Connie waded through the officers and found Greene and Ahearn. “What’s on the agenda tonight?”
“Shawn Tinsley. The shooter Tracy Ward ID’d today,” Greene said. “I pulled everything I could find on him. Checked his BOP. Not much of a record. Weed charges, a domestic. Everything dismissed. I pulled his
FIOs to see if any of the guys have stopped him, see who he’s hanging with.

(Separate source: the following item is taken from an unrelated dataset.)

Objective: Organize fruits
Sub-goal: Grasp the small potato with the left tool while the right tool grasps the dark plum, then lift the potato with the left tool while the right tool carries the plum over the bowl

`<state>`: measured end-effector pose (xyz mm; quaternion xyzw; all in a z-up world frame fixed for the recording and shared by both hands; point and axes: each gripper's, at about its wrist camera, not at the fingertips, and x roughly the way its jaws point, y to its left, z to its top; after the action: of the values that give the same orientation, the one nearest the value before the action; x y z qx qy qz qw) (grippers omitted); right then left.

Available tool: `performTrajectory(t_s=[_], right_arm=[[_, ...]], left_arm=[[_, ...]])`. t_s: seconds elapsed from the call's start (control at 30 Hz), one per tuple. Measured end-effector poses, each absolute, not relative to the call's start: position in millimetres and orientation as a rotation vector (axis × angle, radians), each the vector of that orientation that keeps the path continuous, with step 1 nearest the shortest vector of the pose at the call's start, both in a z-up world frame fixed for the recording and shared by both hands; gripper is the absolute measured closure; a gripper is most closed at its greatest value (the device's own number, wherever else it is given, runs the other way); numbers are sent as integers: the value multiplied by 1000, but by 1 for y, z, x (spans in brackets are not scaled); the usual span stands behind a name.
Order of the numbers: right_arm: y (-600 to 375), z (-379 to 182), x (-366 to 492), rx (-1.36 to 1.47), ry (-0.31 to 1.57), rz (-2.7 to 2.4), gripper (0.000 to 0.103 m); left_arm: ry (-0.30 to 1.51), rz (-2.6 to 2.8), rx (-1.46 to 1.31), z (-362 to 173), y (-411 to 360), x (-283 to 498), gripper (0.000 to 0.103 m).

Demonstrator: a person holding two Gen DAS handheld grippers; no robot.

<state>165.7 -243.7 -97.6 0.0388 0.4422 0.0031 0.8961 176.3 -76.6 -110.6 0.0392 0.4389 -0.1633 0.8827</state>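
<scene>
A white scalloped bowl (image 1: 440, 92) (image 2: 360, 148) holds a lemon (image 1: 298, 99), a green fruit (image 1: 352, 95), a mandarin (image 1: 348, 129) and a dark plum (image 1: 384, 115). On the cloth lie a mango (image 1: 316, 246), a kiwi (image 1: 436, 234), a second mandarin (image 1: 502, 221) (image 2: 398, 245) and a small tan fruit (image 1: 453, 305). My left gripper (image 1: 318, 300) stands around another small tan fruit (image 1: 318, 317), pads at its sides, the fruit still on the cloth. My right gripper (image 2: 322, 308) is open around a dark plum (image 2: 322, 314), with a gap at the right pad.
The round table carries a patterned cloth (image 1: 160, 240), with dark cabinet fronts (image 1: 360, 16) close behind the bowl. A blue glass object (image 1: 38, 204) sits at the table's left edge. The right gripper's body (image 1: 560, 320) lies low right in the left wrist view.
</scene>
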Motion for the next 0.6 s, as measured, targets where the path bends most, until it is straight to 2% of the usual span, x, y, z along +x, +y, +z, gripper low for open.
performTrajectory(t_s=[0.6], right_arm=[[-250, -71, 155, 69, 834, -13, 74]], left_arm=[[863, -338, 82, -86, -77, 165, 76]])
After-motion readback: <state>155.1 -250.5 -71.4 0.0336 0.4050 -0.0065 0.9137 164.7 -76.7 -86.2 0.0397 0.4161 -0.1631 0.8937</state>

No real bad guys in the bunch, at least not according to their BOPs. I checked with the BRIC. Not on their radar either.”
“That could be a problem. They are the Boston
Regional
Intel Center. If they start asking who the kid is, next thing you know, the whole world knows Shawn Tinsley.”
“I didn’t tell them why I was asking about him. Otherwise they’d tell the Strike Force and half the Gang Unit would be up Tinsley’s ass in ten minutes.”
“Not the most subtle bunch,” Ahearn laughed.
“That’s their job,” Greene continued. “Jackie and I used to do the same thing. Won’t help us on this case. Tinsley’d know something was up and he’d lay low.”
“Let’s hope we get lucky and find him tonight,” Connie said.
Greene said, “I think Tracy Ward’s full of shit. He gave us Shawn Tinsley’s name just to get us off his back.”
“And to get a smoke,” Ahearn added.
“His story sounded too good,” Connie said. “He gave us a lot of detail about Tinsley’s crew. How they’ve been dealing crack. How Tinsley thought Ward was moving in on his turf.”